Il “ragionamento” non farebbe una piega se lo Stato italiano avesse messo il Sud nelle condizioni di sviluppo che ha garantito al Centronord, invece di impoverire scientemente il Mezzogiorno, trattandolo al pari di una colonia interna cui sottrarre risorse naturali e negare finanziamenti per infrastrutture e lavoro, riducendo i meridionali a un popolo di consumatori di prodotti del Nord. Il risultato è che il Pil pro capite del Sud è di 16.500 euro l’anno, di poco inferiore a quello di greci e portoghesi e pari alla metà degli italiani del Nord. Ovvio che le regioni settentrionali ricevano più tasse dai loro cittadini, ma è altrettanto ovvio che senza le discriminazioni cui il Sud è sottoposto da 156 anni e senza i suoi consumi il Nord starebbe ben peggio.

Scrive Marco Esposito su Il Mattino: “I Conti pubblici territoriali – dati ufficiali – certificano una spesa di 15.802 euro per cittadino del Centronord e di 12.222 per cittadino del Mezzogiorno. Per pareggiare il livello alla media nazionale di 14.567, il Mezzogiorno dovrebbe ricevere 2.345 euro in più per abitante. Cioè 49 miliardi aggiuntivi. Il paradosso dell’Italia è che il Mezzogiorno, in un Paese equo, dovrebbe ricevere 49 miliardi in più e invece si deve difendere dal rischio di ritrovarsi ulteriori 35 miliardi in meno.”

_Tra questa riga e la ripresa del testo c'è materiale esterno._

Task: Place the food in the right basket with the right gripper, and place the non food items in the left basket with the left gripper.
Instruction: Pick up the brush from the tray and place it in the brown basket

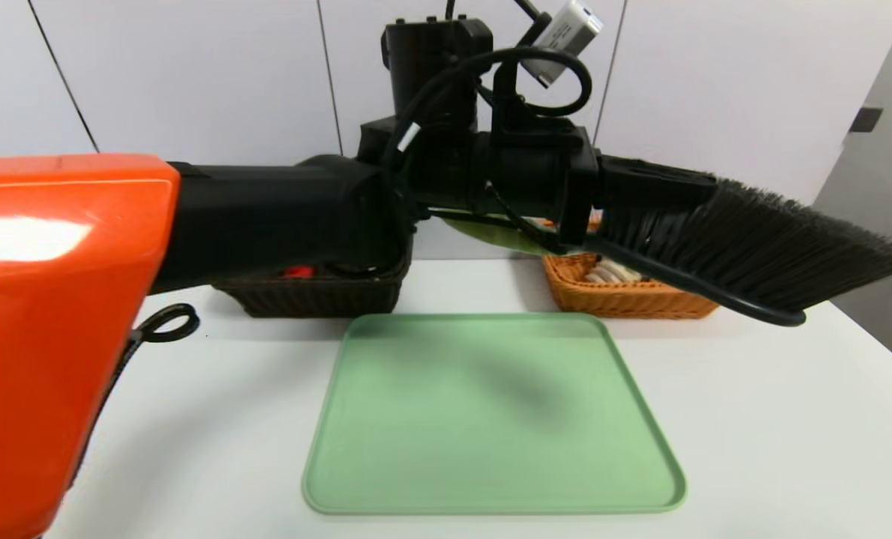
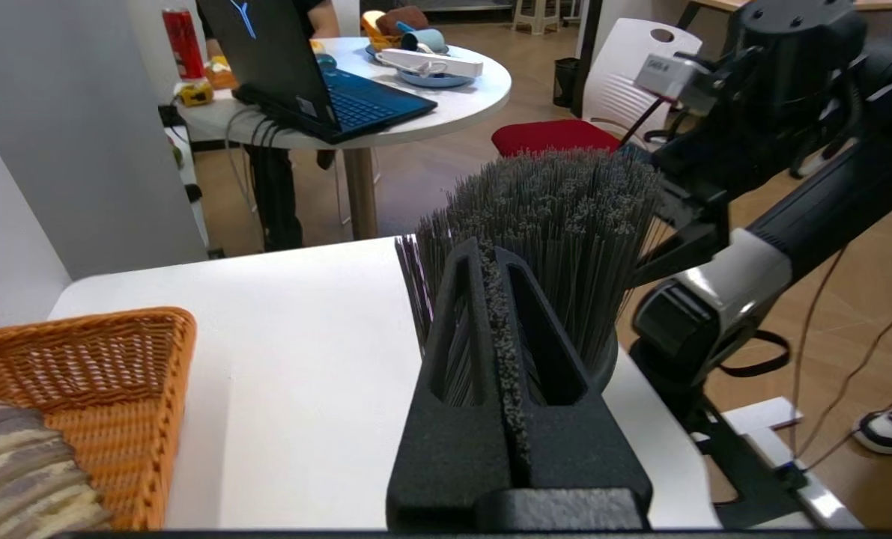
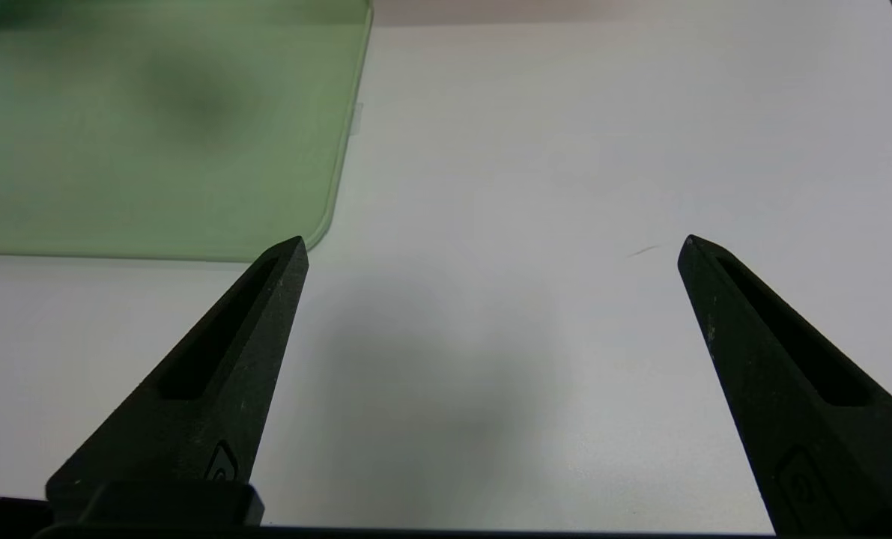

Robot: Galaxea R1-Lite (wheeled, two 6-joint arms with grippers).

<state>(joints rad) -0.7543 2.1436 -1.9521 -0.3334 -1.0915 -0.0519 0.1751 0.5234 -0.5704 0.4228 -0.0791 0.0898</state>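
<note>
My left gripper (image 1: 655, 187) is raised high in front of the head camera, shut on the black-bristled hand brush (image 1: 760, 239). The bristles fan out to the right, above the orange right basket (image 1: 625, 299). In the left wrist view the fingers (image 2: 453, 299) close on the bristles (image 2: 565, 217), which stick out past them. A striped beige roll (image 1: 609, 271) lies in the right basket (image 2: 93, 367). The dark left basket (image 1: 311, 298) holds a red toy (image 1: 296, 272) and is partly hidden by my arm. My right gripper (image 3: 490, 247) hangs open over bare table.
A pale green tray (image 1: 490, 412) lies in the middle of the white table, its corner near my right gripper (image 3: 266, 150). My left forearm with its orange shell (image 1: 56, 314) blocks the left side of the head view. My right arm (image 2: 723, 299) stands past the table edge.
</note>
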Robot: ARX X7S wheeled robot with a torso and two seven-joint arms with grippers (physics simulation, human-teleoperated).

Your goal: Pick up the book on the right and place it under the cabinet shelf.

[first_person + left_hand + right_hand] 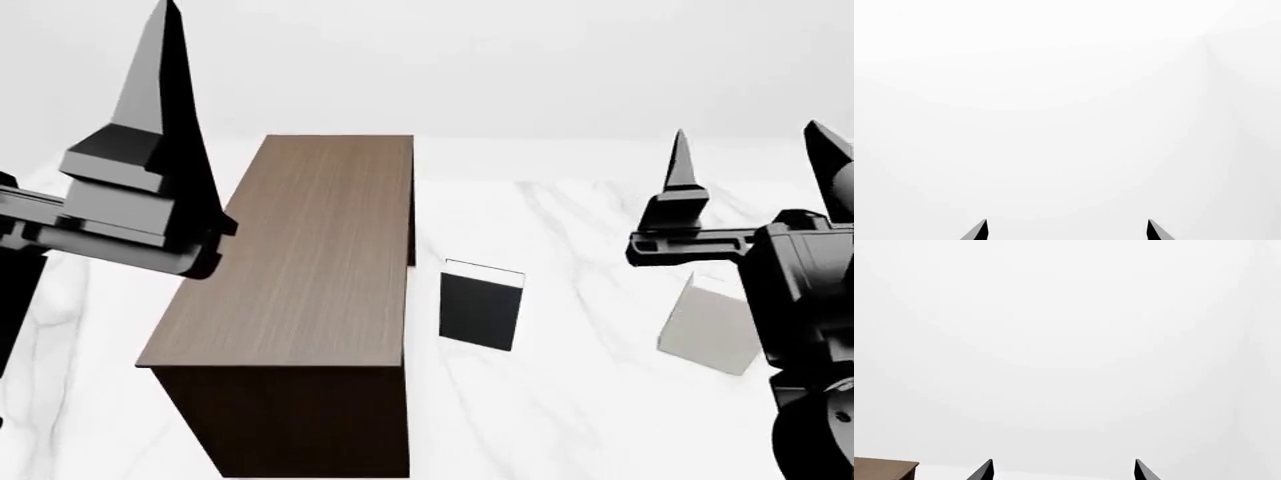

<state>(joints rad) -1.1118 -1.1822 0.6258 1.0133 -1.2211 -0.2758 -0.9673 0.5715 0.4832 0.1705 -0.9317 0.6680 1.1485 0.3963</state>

A questo punto, tra i meridionalisti corre la tentazione di indire sì un referendum per l’autonomia delle regioni del Sud per tenersi, ad esempio, le tasse per svariati miliardi delle bollette delle compagnie di Stato, quali, Poste, Enel, Rai, autostrade, carburanti Eni, Telecom, etc. che pagano nelle loro città ma vanno alle regioni del Nord, dove tali aziende hanno (chissà perché) la sede legale. Di più un referendum meridionale potrebbe imporre alle numerose aziende private che operano al Sud ma hanno la sede legale al Nord, di versare le tasse regionali nelle regioni in cui producono. Pensate ad aziende gigantesche come la centrale a carbone Enel di Cerano, l’Ilva di Taranto, e i pozzi Eni lucani che creano danni ambientali per miliardi di euro a Brindisi, Taranto e in Basilicata, senza pagare tasse alle regioni in cui operano. Inoltre, i meridionali, per portare benessere e lavoro alla loro terra amata e fermare degrado e migrazione, considerando che oltre il 90% delle merci da loro acquistate è “made in nord” sono pronti a lanciare una campagna per comprare solo prodotti “made in Sud”, in modo da favorire lo sviluppo delle aziende meridionali. La conseguenza sarebbe che il Nord fallirebbe in pochi mesi. Allora cari “fratelli d’Italia” chi ha il coltello dalla parte del manico?